Last year after Thanksgiving, I came back to Boston having unearthed the receipt for my 1998 purchase of the Good Will Hunting soundtrack.
This year I come to you (from my parents’ home, having dug through my teenage bedroom) with my original ticket stub from the first time I saw Good Will Hunting — January 31, 1998. (As it turns out, I truly throw nothing away.)

If I ever start a blog about Courage Under Fire, Saving Private Ryan, Jerry Maguire, or The Mighty Ducks 2, I also have those ticket stubs.
Which reminds me — remember how the unexpected success of Good Will Hunting sort of threw a wrench in marketing for Spielberg’s Saving Private Ryan in 1998? Spielberg cast Matt Damon based on his impressive performance in Courage Under Fire, when he was still relatively unknown.
But when this previously little-known actor, who happens to be the title character of your film, becomes an Oscar-winning superstar, it becomes necessary to promote his forthcoming role. As I recall, there was supposed to be some dramatic tension as to whether Private Ryan was even alive and around to be saved. Damon doesn’t appear until the last act of the film, and at one point along the way Tom Hanks thinks he has found Ryan, when of course he hasn’t — because that guy was not Matt Damon.
That said, Matt did have a starring role in The Rainmaker, a big John Grisham film, which came out before Good Will Hunting (a couple months before). (According to the book Down and Dirty Pictures, it was this big break that ensured Miramax would give Good Will Hunting the final green light, despite a couple of kids insisting on director approval and leading roles.)

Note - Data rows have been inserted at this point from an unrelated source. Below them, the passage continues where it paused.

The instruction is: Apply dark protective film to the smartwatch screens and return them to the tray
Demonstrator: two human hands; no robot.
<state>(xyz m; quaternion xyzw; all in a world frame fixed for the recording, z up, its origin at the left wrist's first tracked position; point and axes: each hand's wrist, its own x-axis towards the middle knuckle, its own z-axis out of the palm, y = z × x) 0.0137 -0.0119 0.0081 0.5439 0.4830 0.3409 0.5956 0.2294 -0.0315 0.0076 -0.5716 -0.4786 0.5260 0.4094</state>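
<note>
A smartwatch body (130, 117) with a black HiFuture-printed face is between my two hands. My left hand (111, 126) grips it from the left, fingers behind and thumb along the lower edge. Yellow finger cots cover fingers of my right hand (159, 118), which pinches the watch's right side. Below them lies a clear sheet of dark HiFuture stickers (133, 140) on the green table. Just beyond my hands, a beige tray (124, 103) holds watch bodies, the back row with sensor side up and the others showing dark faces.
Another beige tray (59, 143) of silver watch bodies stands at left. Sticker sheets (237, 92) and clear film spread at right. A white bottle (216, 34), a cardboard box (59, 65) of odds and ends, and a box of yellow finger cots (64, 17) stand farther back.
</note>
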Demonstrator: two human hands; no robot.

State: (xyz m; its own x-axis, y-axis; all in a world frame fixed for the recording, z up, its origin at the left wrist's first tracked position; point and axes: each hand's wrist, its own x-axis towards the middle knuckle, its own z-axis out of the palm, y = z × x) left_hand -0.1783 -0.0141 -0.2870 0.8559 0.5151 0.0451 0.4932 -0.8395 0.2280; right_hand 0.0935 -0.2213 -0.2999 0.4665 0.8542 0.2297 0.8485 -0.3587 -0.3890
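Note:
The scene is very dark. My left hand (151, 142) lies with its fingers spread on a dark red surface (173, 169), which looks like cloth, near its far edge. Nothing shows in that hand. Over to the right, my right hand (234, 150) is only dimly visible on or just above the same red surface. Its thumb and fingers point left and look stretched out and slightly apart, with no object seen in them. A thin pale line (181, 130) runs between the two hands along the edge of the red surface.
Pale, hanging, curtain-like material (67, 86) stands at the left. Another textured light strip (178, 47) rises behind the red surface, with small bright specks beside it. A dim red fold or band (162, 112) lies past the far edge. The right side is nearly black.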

Still, when I saw Saving Private Ryan in the summer of 1998, I wasn’t worried at all about whether Tom Hanks would find Ryan — I knew he was going to show up, and was going to be played by Matt Damon (and not the-star-of-The-Rainmaker Matt Damon). Without Good Will Hunting‘s success he would have been just another emerging actor in an ensemble war film, and not someone who needed to be promoted on the poster as the-Matt-Damon-starring-as-Private-Ryan.
Think about it — what if Rosebed had won the Best Supporting Sled Oscar four months before Citizen Kane had been released? Orson Welles would have been pissed.

I remember going by myself to the bigger theater in the next town, back in 1998. (It had a small release in December of 1997 but didn’t reach me in South Carolina until early 1998.) As far as I was concerned, Good Will Hunting was a small, indie movie for discerning viewers (like my 17-year-old self).